Sin embargo esta temporada estoy recurriendo más a buscar todas esas sustancias de forma más natural, en los propios alimentos, donde se encuentran todas ellas precisamente en ese estado, el natural. Simplemente aumentado un poco el abanico de las cosas que comemos podemos conseguir todo esto sin necesidad de tomar productos, que si bien no tienen nada de malo, lógicamente no son lo mismo que si los encontramos en su estado natural. Por más que los zumos embotellados lleven una cantidad muy alta de fruta y todo eso, y sean sanos y tal no es lo mismo que exprimir directamente la propia fruta.

Simplemente con una dieta variada el aporte de vitaminas debería esta más que cubierto, y para días de entreno muy exigentes, nada más terminar suelo prepararme un buen bol de frutas, mezclando según el día, además de diferentes frutas, frutos secos, frutos rojos, semillas (lino, sésamo, chía,…) y miel. Semillas como las de lino, sésamo, chía o las pipas de calabaza o girasol tienen en torno a 20 gramos de proteína por cada 100 por ejemplo.

Nutrición en carrera

Dicen que la nutrición para una prueba debe de empezar la semana antes, no sólo el propio día de la carrera por la mañana y durante la misma. De hecho durante la prueba la nutrición debe estar pensada simplemente para ir reponiendo la energía que se consume a fin de llegar con ella hasta el final, pero al inicio debemos llegar con los depósitos llenos, lo cual se consigue durante toda la semana previa como mínimo, y si es con una dieta equilibrada durante todo el año aún mejor.

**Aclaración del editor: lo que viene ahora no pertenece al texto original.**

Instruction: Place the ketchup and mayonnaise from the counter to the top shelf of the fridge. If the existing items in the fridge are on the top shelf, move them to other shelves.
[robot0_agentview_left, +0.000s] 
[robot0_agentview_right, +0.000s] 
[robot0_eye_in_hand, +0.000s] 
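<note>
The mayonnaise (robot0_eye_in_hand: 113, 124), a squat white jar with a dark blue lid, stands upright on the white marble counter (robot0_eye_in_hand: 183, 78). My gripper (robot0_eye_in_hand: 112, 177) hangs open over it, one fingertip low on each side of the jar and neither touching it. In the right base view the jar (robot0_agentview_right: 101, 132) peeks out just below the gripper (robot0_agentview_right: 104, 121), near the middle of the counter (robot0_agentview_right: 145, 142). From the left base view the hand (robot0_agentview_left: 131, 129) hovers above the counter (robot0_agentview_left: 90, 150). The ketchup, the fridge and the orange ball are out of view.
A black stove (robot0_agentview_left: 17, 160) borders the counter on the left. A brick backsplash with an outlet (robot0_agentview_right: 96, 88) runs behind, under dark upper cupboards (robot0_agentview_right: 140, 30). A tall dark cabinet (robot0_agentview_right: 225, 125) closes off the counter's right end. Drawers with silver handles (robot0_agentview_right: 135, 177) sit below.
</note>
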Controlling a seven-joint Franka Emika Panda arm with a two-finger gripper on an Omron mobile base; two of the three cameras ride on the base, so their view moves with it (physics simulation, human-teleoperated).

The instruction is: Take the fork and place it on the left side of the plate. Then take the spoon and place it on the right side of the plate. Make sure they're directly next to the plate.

Para hacer todo esto hay muchos consejos habituales que casi todo el mundo conoce y que podéis encontrar en artículos de revistas deportivas, blogs, etc… por ejemplo, si queréis tener alguno a mano, a mi me ha gustado este y también sobre todo este otro.

A partir de esas pautas generales, como decía al principio, lo ideal es aprender a escuchar a tu cuerpo y actuar en consecuencia. En mi caso algunas de las cosas que ido aprendiendo me han hecho ir adaptando todos estos consejos y tener más o menos una pauta personalizada para mí. Por ejemplo, aunque los geles no me sientan mal, la comida sólida me sienta mejor, así que intento siempre durante la bici comer barritas u otro tipo de alimento sólido y dejo los geles sólo para la carrera. Aún así, en varias ocasiones, por nervios o por lo que fuese me costó comer, así que siempre procuro que la bebida isotónica que llevo tenga también carbohidratos, así al menos puede meter algo de energía si no soy capaz de comer bien todo lo que debería.

Aquí lógicamente sí que tiro de suplementos, en cuanto a geles, bebida isotónica, carbohidratos… ya que en una carrera necesitas cosas que sean fáciles de tomar y que te repongan la energía más rápidamente, aún así intento que por lo menos las barritas sean los más naturales posibles y estén hechas sobre todo en base a frutos secos. Por suerte hay cada vez más marcas que cuidan estas cosas y se pueden encontrar cada vez barritas más naturales.

Más adelante cuando tenga todo ya más pensado y distribuída toda la alimentación a tomar durante el ironman os contaré en detalle todo el planning, qué voy a tomar, cuando lo voy a tomar y porque de esa forma.